**EXERCISE REQUIREMENTS**:
Would you retype exactly the lines from the one holding "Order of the" through the last line of the listing, and only those, without pictures?

**DATASET CONTENT**:

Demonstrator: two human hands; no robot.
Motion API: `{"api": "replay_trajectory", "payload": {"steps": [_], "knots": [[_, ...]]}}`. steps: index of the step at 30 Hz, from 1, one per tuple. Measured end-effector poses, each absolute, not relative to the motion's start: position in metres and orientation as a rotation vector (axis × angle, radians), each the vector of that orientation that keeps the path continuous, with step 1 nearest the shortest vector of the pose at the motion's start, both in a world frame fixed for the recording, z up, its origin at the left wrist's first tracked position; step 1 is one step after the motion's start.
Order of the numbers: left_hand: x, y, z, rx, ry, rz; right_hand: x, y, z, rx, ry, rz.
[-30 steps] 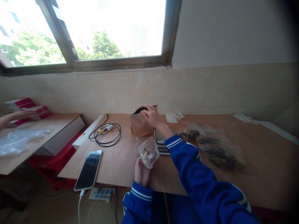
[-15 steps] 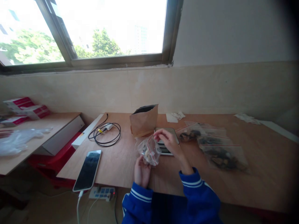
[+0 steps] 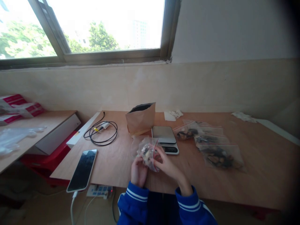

**EXPECTED OUTPUT**:
Order of the numbers: left_hand: x, y, z, rx, ry, rz; right_hand: x, y, z, rx, ry, rz.
[-30 steps] 
[-15 steps] 
[+0 steps] 

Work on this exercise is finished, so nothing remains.